* [PROVIDED DATA]:

--

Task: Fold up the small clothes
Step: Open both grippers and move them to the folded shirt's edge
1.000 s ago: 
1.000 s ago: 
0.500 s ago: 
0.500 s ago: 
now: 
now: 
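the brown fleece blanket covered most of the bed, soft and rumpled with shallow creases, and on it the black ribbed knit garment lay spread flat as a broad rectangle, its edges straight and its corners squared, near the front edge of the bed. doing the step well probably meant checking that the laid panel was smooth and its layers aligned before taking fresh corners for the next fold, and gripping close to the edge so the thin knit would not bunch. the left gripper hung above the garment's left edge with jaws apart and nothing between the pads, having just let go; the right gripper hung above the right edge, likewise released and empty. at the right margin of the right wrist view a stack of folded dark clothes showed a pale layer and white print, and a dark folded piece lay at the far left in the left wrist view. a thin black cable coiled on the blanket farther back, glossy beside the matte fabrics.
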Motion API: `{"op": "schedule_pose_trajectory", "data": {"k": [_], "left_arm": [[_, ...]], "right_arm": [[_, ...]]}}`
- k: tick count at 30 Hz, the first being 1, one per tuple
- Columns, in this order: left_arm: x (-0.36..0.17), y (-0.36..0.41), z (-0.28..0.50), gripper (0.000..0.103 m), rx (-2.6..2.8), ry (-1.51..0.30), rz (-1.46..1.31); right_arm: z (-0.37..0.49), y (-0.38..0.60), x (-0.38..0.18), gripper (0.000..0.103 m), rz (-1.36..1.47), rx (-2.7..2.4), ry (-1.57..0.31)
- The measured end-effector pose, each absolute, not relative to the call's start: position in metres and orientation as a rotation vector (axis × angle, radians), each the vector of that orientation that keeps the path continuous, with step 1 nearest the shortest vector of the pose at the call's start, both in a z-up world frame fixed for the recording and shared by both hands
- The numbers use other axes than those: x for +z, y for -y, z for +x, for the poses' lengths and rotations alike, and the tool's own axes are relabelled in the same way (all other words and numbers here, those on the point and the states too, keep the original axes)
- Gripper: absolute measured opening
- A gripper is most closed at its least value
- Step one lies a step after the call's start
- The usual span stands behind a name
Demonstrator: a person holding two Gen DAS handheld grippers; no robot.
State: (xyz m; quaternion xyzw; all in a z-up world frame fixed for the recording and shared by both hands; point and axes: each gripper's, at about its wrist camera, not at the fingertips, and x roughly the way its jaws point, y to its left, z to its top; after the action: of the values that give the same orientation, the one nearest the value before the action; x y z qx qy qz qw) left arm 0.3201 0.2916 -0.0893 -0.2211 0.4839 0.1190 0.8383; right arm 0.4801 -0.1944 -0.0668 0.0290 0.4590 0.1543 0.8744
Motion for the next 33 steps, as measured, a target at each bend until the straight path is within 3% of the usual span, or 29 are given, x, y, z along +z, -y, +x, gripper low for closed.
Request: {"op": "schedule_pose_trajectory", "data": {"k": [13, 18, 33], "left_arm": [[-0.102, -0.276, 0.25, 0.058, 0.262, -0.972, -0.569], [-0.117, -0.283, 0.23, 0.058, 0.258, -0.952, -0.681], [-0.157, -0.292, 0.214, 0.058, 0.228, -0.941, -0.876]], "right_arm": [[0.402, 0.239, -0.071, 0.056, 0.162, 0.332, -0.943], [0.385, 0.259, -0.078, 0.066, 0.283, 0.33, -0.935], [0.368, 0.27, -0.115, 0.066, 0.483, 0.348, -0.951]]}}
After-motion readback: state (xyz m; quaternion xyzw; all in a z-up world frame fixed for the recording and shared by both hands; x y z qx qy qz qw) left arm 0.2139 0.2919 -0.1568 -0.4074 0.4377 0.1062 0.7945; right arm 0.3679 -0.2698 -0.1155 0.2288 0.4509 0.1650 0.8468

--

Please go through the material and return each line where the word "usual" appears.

- The usual span stands behind a name
Motion for the next 33 steps, as measured, a target at each bend until the straight path is within 3% of the usual span, or 29 are given, x, y, z along +z, -y, +x, gripper low for closed.

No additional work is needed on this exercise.